[PROBLEM STATEMENT] Wherever a line in the material contains the word "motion", copy that line.
------------------------------------------------
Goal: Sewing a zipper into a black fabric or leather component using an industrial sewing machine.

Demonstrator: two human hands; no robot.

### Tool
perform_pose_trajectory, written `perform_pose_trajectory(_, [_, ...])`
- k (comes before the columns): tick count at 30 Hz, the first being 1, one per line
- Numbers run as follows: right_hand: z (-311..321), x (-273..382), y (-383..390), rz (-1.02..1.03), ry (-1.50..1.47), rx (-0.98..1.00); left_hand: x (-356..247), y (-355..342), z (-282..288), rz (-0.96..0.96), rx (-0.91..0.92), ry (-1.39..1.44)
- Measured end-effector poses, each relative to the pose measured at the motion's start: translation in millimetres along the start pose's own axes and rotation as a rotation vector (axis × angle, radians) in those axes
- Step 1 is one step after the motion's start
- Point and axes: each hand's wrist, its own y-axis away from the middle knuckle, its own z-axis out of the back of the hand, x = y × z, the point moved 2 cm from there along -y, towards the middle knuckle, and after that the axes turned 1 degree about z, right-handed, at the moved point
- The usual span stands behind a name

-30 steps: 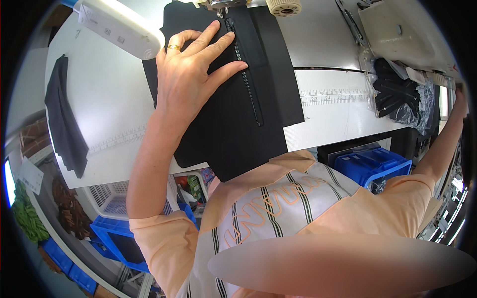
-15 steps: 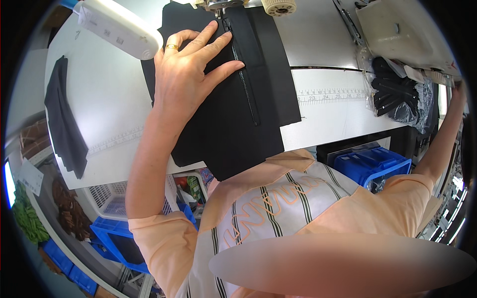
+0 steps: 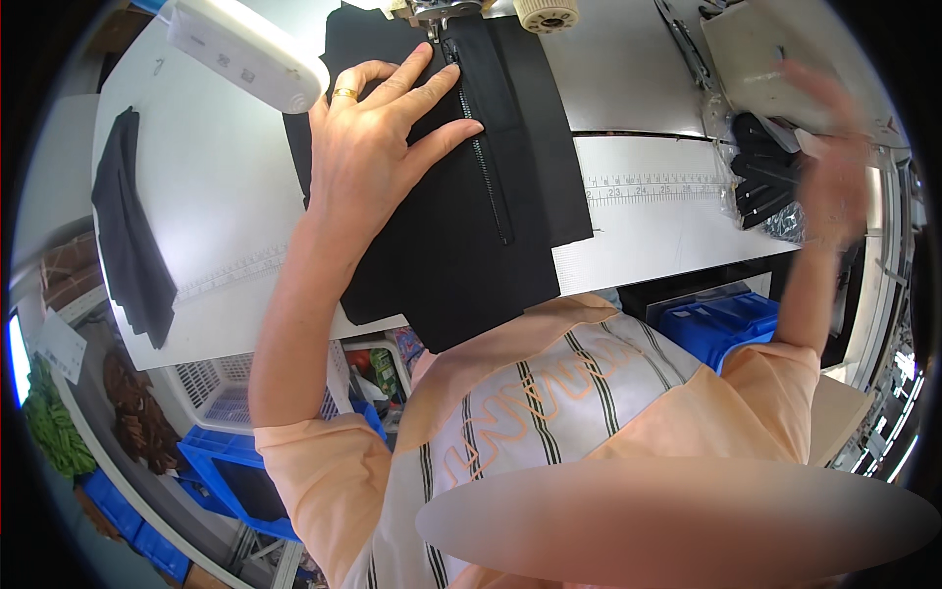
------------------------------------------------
[ANSWER TO THIS PROBLEM]
- Measured end-effector poses, each relative to the pose measured at the motion's start: translation in millimetres along the start pose's own axes and rotation as a rotation vector (axis × angle, radians) in those axes
- Step 1 is one step after the motion's start

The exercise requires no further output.